Work required — All lines in the material below that hold "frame" should be found and copied.

Dataset section —

================

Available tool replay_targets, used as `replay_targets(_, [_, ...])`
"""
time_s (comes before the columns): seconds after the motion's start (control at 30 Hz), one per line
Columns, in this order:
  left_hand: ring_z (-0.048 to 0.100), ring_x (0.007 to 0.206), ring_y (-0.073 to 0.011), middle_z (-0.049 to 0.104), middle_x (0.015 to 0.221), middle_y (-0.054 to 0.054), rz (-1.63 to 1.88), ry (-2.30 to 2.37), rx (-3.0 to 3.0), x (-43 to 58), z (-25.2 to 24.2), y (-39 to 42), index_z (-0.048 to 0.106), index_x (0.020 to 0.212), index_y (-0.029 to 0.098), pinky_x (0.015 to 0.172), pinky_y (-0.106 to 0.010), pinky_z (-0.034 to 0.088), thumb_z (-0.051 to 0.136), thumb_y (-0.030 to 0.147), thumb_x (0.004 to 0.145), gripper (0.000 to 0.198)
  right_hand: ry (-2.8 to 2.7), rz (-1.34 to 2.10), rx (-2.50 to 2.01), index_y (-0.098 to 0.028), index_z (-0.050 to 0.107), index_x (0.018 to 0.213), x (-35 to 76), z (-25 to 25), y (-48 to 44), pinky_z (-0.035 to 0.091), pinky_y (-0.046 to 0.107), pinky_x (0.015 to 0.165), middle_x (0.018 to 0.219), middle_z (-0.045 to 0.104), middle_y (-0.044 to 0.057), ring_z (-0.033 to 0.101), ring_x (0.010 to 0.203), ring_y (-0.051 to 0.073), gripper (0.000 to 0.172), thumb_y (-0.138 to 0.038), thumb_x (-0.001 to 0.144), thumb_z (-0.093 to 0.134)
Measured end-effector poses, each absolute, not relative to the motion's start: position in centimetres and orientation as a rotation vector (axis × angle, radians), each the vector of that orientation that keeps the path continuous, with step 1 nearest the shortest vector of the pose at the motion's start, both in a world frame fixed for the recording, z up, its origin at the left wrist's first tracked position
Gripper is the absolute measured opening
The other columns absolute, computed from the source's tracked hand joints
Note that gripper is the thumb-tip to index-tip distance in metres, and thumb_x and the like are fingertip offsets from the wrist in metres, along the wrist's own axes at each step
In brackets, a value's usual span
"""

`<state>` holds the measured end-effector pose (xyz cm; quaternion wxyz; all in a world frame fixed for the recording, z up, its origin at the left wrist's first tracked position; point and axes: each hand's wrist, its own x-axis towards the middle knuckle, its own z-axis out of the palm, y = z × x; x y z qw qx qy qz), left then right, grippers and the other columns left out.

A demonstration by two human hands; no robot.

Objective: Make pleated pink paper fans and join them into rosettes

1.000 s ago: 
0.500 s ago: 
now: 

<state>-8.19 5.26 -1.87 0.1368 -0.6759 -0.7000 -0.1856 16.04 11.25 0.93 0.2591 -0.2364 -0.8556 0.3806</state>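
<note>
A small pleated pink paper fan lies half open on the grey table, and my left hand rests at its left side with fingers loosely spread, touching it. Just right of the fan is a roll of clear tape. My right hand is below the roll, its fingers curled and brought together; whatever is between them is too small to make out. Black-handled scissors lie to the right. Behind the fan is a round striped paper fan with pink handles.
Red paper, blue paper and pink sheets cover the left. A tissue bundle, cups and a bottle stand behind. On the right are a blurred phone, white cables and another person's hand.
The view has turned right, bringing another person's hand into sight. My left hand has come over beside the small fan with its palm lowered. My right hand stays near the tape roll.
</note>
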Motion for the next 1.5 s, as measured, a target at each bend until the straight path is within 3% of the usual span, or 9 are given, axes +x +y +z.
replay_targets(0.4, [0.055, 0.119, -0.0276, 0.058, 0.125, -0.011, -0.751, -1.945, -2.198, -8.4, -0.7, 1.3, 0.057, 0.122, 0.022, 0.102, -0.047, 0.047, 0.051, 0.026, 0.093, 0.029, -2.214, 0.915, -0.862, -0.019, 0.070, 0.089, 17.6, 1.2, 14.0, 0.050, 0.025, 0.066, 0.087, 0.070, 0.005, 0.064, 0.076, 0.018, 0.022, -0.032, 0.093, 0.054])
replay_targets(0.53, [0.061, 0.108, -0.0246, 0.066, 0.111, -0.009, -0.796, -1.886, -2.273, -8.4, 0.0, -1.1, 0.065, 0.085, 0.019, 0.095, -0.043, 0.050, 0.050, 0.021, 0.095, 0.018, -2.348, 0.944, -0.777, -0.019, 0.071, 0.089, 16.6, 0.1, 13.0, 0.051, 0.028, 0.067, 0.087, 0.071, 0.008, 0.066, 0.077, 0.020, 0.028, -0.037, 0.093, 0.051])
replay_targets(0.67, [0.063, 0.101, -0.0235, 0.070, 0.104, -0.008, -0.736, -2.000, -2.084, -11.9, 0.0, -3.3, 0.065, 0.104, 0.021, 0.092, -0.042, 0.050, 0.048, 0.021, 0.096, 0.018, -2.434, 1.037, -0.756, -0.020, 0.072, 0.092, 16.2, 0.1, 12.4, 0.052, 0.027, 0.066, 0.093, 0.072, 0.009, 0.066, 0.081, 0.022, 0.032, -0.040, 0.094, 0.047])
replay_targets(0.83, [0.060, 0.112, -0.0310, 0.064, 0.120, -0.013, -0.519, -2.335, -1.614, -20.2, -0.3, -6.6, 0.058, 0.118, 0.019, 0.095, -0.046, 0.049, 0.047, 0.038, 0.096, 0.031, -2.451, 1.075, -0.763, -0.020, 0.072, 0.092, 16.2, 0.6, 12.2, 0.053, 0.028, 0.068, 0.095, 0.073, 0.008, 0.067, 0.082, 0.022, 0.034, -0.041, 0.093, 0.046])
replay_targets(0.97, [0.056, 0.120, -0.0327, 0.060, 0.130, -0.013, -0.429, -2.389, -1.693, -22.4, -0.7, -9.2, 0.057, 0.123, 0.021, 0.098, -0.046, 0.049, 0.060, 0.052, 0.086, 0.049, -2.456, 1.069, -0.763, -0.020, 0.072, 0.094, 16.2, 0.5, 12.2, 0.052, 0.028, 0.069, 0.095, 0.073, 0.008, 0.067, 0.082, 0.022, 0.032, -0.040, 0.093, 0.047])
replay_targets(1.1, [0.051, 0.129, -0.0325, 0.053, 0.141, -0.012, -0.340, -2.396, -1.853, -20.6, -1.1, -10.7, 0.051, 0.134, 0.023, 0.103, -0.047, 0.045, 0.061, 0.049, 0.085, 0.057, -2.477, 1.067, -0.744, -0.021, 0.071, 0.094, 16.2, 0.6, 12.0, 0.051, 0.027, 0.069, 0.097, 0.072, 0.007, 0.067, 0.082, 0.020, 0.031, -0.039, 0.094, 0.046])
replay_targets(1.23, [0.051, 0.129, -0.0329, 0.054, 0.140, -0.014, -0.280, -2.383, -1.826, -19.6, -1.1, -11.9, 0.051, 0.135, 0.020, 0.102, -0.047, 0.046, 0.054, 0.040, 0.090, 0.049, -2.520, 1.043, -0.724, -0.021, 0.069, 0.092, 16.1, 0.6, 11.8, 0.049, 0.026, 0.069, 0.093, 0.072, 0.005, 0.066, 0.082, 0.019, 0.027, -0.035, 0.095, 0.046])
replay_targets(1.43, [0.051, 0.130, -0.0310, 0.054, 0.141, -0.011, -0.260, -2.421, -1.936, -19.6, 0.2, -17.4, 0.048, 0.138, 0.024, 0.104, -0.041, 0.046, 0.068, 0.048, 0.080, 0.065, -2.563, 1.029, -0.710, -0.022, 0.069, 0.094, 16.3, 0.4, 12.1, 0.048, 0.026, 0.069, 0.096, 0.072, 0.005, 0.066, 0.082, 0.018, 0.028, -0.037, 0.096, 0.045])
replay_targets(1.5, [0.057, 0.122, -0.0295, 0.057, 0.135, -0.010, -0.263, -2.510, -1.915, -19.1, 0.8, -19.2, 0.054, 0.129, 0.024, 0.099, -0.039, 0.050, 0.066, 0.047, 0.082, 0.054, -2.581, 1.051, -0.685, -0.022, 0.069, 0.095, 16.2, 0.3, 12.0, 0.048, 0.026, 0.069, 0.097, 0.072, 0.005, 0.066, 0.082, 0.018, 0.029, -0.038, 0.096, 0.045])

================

Result —
Measured end-effector poses, each absolute, not relative to the motion's start: position in centimetres and orientation as a rotation vector (axis × angle, radians), each the vector of that orientation that keeps the path continuous, with step 1 nearest the shortest vector of the pose at the motion's start, both in a world frame fixed for the recording, z up, its origin at the left wrist's first tracked position
`<state>` holds the measured end-effector pose (xyz cm; quaternion wxyz; all in a world frame fixed for the recording, z up, its origin at the left wrist's first tracked position; point and axes: each hand's wrist, its own x-axis towards the middle knuckle, its own z-axis out of the palm, y = z × x; x y z qw qx qy qz), left then right, grippers and the other columns left out.

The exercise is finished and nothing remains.